I am searching to distribute some good info to various machines for efficient and very immediate access with no network overhead. The information is available inside a relational schema, which is essential to "join" on relations between organizations, but it's not really a requirement to create towards the database whatsoever (it will likely be produced offline).
I'd a lot of confidence that SQLite would deliver on performance, but RDMBS appears to become unacceptable in a fundamental level: joins are extremely costly because of price of index searches, as well as in my read-only context, are a pointless overhead, where organizations could store direct references to one another as file offsets. In by doing this, a catalog research is switched for any file seek.

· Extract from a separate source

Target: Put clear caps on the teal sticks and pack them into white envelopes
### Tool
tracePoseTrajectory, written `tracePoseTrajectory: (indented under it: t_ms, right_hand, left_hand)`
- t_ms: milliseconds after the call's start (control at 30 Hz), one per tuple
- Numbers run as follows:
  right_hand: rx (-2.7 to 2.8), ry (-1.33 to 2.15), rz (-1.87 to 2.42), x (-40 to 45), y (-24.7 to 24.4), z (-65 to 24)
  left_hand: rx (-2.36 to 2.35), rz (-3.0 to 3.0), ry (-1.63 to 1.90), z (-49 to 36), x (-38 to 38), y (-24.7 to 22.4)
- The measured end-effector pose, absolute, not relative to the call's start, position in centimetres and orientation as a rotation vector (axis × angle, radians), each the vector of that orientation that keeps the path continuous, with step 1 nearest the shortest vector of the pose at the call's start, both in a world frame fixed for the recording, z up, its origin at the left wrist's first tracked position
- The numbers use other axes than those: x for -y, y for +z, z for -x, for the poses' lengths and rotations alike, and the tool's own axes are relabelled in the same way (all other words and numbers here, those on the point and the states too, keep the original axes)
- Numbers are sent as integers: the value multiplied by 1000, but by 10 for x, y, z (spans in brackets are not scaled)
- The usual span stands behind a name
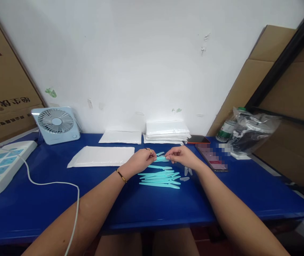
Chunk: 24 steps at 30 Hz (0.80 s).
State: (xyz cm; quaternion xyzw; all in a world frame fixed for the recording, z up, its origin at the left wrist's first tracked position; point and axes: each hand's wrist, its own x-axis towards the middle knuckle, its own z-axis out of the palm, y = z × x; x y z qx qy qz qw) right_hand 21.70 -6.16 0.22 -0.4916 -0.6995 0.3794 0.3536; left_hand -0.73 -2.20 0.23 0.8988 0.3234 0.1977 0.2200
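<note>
Between my two hands is a turquoise eyebrow razor (161, 159), held level just above the table. My left hand (143, 158) pinches its left end with thumb and finger, and my right hand (182, 156) pinches its right end. Fingertips partly hide both ends. Below lies a loose pile of several similar turquoise razors (158, 179), mostly pointing left to right. One more razor (158, 167) rests between the pile and my hands. Small translucent blade caps (184, 179) lie to the right of the pile.
White padded packets (166, 131) are stacked by the wall, with a single white packet (102, 156) left of my hands. A fan (56, 121), a power strip (4, 163) and its white cable are at left. A phone (213, 158), bottle (225, 129) and plastic bag (250, 133) lie right.
</note>
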Motion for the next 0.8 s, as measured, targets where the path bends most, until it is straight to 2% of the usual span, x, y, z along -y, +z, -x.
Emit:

What exactly are my options here? Database does not really appear to explain what I am searching for. I am conscious of Neo4j, however i can't embed Java during my application.

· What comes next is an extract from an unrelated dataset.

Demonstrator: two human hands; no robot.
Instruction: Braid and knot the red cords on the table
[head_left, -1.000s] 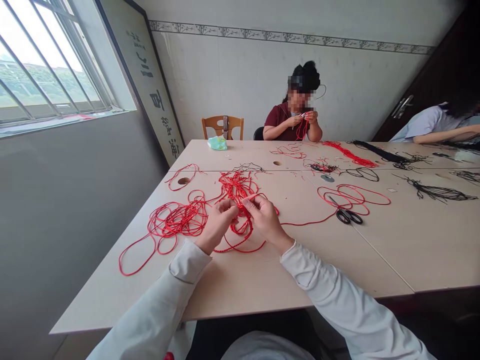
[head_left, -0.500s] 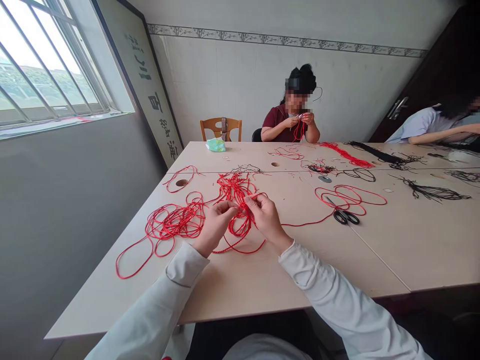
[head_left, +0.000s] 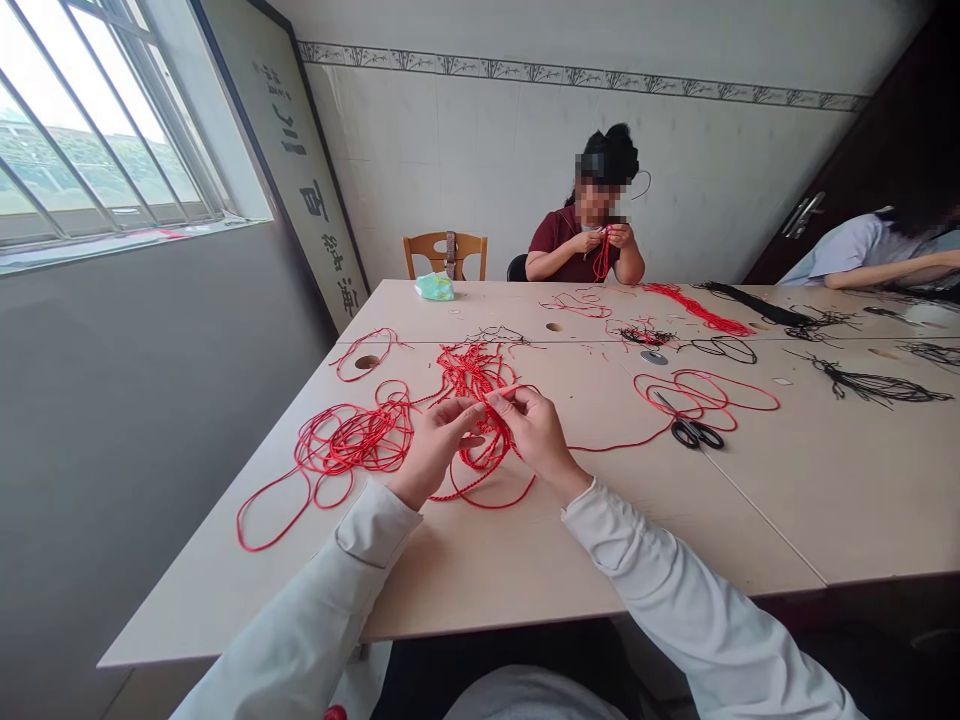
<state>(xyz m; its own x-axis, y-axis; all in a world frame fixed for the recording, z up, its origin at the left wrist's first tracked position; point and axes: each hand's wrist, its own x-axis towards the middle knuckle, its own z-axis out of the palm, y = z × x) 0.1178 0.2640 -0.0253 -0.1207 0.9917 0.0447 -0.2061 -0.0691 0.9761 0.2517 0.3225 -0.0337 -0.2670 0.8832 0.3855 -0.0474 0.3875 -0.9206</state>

Edit, to reply to your comments ought to:
- The information will depend on 1gb in dimensions, and I am using PHP so keeping the information in memory isn't a choice. I'll depend around the OS buffer cache to prevent constantly likely to disk.

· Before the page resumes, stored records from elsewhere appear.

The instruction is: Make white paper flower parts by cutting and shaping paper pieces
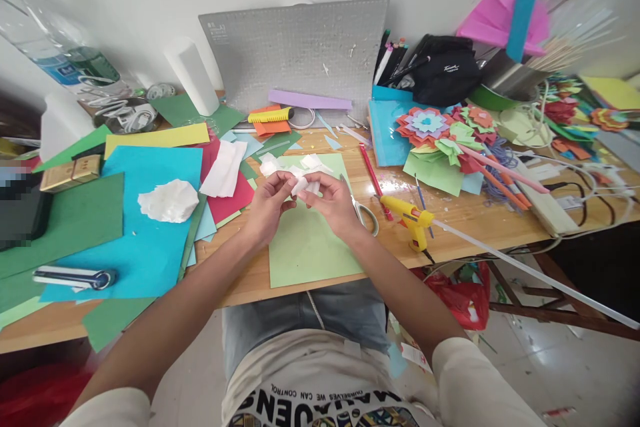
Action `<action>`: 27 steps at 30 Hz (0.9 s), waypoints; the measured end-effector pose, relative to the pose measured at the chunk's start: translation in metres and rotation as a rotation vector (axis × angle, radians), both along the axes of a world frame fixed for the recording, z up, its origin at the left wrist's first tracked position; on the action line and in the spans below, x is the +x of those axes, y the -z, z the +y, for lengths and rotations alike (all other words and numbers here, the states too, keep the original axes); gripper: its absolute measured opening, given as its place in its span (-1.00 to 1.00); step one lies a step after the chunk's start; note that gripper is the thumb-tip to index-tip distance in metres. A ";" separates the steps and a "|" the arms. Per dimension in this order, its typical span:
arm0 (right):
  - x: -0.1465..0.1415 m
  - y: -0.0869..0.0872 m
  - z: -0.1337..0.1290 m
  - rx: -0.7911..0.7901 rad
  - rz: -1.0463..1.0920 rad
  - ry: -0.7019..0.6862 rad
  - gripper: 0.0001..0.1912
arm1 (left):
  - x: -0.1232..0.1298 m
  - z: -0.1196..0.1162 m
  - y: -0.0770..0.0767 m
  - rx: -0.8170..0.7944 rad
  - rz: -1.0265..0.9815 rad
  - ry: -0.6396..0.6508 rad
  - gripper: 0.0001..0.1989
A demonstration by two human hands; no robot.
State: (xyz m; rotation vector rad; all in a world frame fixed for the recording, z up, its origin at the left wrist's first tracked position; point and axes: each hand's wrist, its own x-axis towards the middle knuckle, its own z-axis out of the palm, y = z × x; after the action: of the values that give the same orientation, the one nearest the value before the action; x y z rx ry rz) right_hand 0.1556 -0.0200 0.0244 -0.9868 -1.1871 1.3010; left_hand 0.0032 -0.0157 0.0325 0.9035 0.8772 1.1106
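Observation:
Between my two hands is a small piece of white tissue paper (301, 185), pinched at the fingertips over a light green sheet (315, 247). My left hand (270, 203) is closed on its left side. My right hand (334, 203) grips it from the right, thumb towards the other thumb. Just beyond the fingers, more crumpled white tissue pieces (270, 164) lie at the sheet's far edge. Scissors (369, 217) rest beside my right hand, partly hidden by it. A folded white tissue (224, 168) lies left of my left hand on red paper (233, 195).
A yellow glue gun (407, 213) with a long glue stick stands to the right, near a red pen (375, 180). Paper flowers (427, 123) lie behind it. On the left are a blue sheet (150, 247), a tissue wad (169, 201) and a stapler (75, 277). A grey cutting mat (295, 53) leans on the wall.

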 end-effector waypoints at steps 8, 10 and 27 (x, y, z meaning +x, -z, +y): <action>0.001 -0.001 -0.002 -0.143 0.076 -0.098 -0.69 | 0.005 -0.003 0.000 0.124 0.084 -0.051 -0.74; 0.000 -0.002 -0.003 -0.127 0.068 -0.145 -0.69 | 0.007 -0.004 0.001 0.175 0.115 -0.074 -0.74; -0.001 -0.002 -0.002 -0.196 0.084 -0.093 -0.62 | 0.006 -0.005 0.002 0.104 0.105 -0.071 -0.74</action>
State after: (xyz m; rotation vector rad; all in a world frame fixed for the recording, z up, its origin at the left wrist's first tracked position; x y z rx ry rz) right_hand 0.1550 -0.0218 0.0267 -1.0155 -1.0668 1.5402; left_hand 0.0091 -0.0210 0.0309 1.0311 0.9507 1.1869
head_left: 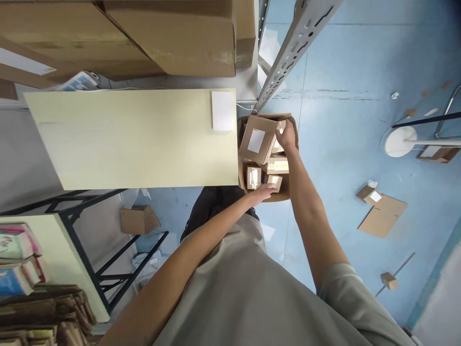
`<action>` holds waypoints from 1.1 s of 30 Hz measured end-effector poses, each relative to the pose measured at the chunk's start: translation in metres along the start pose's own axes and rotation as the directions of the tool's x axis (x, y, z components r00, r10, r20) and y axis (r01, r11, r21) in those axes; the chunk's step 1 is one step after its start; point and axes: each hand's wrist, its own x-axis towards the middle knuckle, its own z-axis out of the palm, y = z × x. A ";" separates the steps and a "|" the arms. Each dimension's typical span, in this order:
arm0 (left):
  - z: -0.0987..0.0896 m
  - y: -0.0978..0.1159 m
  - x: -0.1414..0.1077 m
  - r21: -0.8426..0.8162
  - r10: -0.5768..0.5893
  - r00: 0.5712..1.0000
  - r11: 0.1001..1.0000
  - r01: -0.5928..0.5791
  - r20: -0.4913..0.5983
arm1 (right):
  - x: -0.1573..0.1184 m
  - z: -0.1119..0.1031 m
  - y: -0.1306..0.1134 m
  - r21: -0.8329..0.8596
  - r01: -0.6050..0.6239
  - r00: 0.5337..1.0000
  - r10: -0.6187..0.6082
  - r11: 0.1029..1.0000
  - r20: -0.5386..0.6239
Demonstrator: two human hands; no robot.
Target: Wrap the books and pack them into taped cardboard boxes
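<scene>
A large open carton (pixel 294 185) stands at the right end of the table and holds several small brown boxes. My right hand (pixel 286 137) is at the carton's upper right, its fingers bent at the edge of a small taped box (pixel 278 145), beside a bigger box with a white label (pixel 255 139). Lower down, my left hand (pixel 264 192) lies with its fingers over the near edge of another small box (pixel 274 181). A box with a shiny label (pixel 254 177) sits to the left of that one.
The pale yellow table (pixel 137 139) carries a white stack of paper (pixel 222 111) at its right end. Large cartons (pixel 180 38) line the back. A metal shelf post (pixel 288 50) rises behind the open carton. Flat cardboard (pixel 383 215) lies on the blue floor.
</scene>
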 end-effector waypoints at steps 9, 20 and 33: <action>-0.049 0.069 -0.138 0.134 0.050 0.985 0.988 -0.072 0.163 | -0.095 -0.009 -0.068 0.134 -0.079 0.996 0.084 0.988 -0.031; -0.136 0.134 -0.291 -0.234 0.477 0.858 0.827 -0.511 -0.191 | -0.191 0.011 -0.263 0.400 0.225 0.960 -0.271 0.889 0.064; -0.341 0.101 -0.522 -0.315 0.611 0.432 0.296 -0.902 -0.664 | -0.319 0.149 -0.563 0.513 0.465 0.730 -0.641 0.721 0.238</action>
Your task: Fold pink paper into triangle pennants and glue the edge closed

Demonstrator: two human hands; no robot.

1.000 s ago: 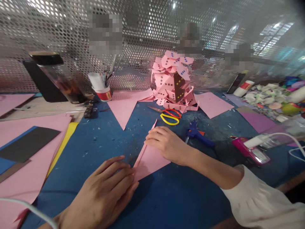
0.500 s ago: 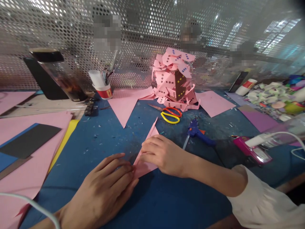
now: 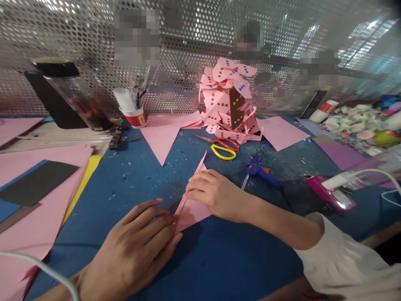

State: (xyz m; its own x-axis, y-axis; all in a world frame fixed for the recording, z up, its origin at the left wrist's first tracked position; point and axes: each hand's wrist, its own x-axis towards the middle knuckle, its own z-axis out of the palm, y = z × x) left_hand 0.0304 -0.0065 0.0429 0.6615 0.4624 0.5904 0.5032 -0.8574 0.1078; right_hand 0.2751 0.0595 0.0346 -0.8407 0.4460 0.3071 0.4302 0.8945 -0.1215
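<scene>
A pink sheet of paper (image 3: pixel 194 215) with a narrow folded strip along its left edge lies on the blue tabletop between my hands. My left hand (image 3: pixel 134 246) is closed on its near-left corner, thumb side towards me. Farther up the same fold, my right hand (image 3: pixel 217 194) presses its bent fingers against the strip and covers part of the sheet. The strip's pointed tip sticks out beyond my right fingers. Past the tip lie scissors (image 3: pixel 224 149) with one red and one yellow handle loop. A blue glue gun (image 3: pixel 261 172) rests just beyond my right wrist.
A pink folded-paper structure with dotted pieces (image 3: pixel 224 100) stands at the back by the perforated metal panel (image 3: pixel 181 46). Left are a paper cup of tools (image 3: pixel 134 118), a dark-lidded bottle (image 3: pixel 81 98) and stacked pink sheets (image 3: pixel 40 228). Paper scraps (image 3: pixel 357 121) pile up right.
My right hand has shifted slightly along the folded edge, showing more of the sheet below it. My left hand stays at the near corner. The view has tilted a little.
</scene>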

- Example will be a Product table with 15 fields of mix type, along with a query to list out items having a certain make, joining on the Category table.
- The answer must be some type of flat file. I am wondering if there already is available some software that fits me.
The performance issue is measured. Basically, it's unacceptable during my situation to exchange a 2ms IO bound query to Memcache by having an 5ms CPU bound call to SQLite... For instance, the groups table has 500 records, that contains parent and child groups. The next query takes ~8ms, without any disk IO: Choose 1 FROM groups a INNER JOIN groups B on b.id = a.parent_id. Some simpler, join-less queries are extremely fast.
I might not be completely obvious in your goals regarding the kinds of queries you're requiring. However the part about storing file offsets with other data appears like it might be a really brittle solution that's difficult to maintain and debug. There can be some tool that will assist with it, but my suspicion is you would finish up writing the majority of it yourself. If another person needed to arrive later and debug and determine a homegrown extendable, it might be more work.
However, my first thought would be to question when the referred to performance issue is believed at this time or really measured. Perhaps you have run the tests using the data inside a relational format to determine how quickly it really is? It is a fact that the join will more often than not involve more file reads (perform the binary search while you pointed out after which obtain the connected record information after which research that record). This might take four to five or even more disk procedures ... in the beginning. However in the groups table (in the OP), it might finish up cached if it's generally hit. This can be a complete guess on my small part, however in many situations the amount of groups is comparatively small. If that's the situation here, the whole category table and it is index may stay cached in memory through the OS and therefore lead to extremely fast joins.
When the performance is actually a real problem, another possibility may be to denormalize the data. Within the groups example, just duplicate the course value/title and store it with every product record. The database size will grow consequently, however, you could still make use of an embedded database (there are a number of possibilities). If done sensibly, it might be maintained reasonably well and supply a chance to read full object with one research/seek and something read.